Gripado, com voz rouca e encatarrada, mito do rock fez show curto ontem no Rio. Má educação do público, que invadiu o palco, marcou a noite, encerrada precocemente, talvez, por essa razão.
A notícia de que Chuck Berry havia passado o dia gripado e cuidando da voz causou temor e acabou se confirmando assim que ele subiu ao palco pontualmente, ontem, no Vivo Rio. Com 81 primaveras, o cara que ajudou a inventar o rock já não se agüenta mais, e iniciou a apresentação com acordes tímidos (ao invés dos riffs endiabrados de outrora) e voz rouca e encatarrada. Tanto que “Memphis, Tennessee”, a primeira música, soou meio acústica e quase não foi reconhecida pelo público, recheado de músicos, playboys e classemedianos bem-sucedidos. Berry vestia uma vistosa camisa vermelha purpurinada e usava o tradicional chapéu de marinheiro – um verdadeiro clássico do rock.
Fisicamente, no entanto, o guitarrista estava bem, andava de um lado para o outro no palco, surpreendendo os próprios músicos da banda, que viam em sua vitalidade motivo de orgulho. Ele convocava seu filho, Chuck Berry Junior, para duelar com em algumas músicas. Em “Wee Wee Hours”, um blues lento e ritmado, o garoto teve seu melhor momento. Com o baterista brasileiro Maguinho, Chuck também fez graça, em “Around And Around”, tudo de forma muito elegante e suave. Aos que gritavam por rock’n’roll no meio do público, Chuck Berry respondeu com a paciência dos idosos. A mesma que usou para tentar entender o que os fãs do gargarejo pediam. O grito de “Yesterday” fez o guitarrista dizer que a música não é dele, e sim dos Beatles, e levar o comecinho da canção mais gravada na história da música pop, para delírio dos mais velhos.
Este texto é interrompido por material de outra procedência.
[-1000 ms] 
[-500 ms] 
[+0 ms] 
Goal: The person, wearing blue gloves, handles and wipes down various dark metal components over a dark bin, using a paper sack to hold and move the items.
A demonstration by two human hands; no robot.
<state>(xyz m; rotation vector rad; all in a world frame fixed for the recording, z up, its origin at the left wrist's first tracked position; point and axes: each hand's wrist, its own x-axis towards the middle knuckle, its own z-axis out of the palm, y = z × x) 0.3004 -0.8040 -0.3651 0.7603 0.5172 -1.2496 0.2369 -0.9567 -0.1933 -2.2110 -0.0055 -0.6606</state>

O público participou muito também ao fazer o tradicional dueto sugerido em “My Ding-a-Ling”, a quarta música da noite, em que Chuck Berry, com a garganta grossa, praticamente narrou a letra. “You Can Never Tell”, apropriada por Quentin Tarantino para o genial “Pulp Fiction” foi uma das mais aplaudidas, e uma das poucas em que a guitarra de Chuck Berry ecoou seu tradicional modo de tocar, meio percussivo, com o mínimo de punch. Nem sua música-símbolo, “Johnny B. Goode”, conseguiu escapar da fragilidade com que tocava, de modo que o fabuloso riff inicial quase não foi reconhecido, o que levou a platéia a cantar somente no refrão. Mas a música valeu pelo momento histórico em que ele fez o “duck walk”, a dancinha de pato que o consagrou nos últimos cinqüenta e poucos anos, imagem que hoje pertence ao imaginário coletivo da música pop.
Como era de se esperar, depois de exatos 50 minutos e 13 músicas o show chegou ao fim, sem tempo para que Chuck Berry apresentasse sua banda. A tarefa coube ao filho, já que uma multidão subiu ao palco (e depois desceu) e uma quantidade razoável de peruas desancadas e descerebradas permaneceu no palco em “Reelin’ And Rockin’”, deixando Chuck assustado. Também, quem mandou o velhinho safado chamar quatro moças para dançar com ele de cada lado do palco? Rock’n’roll, baby!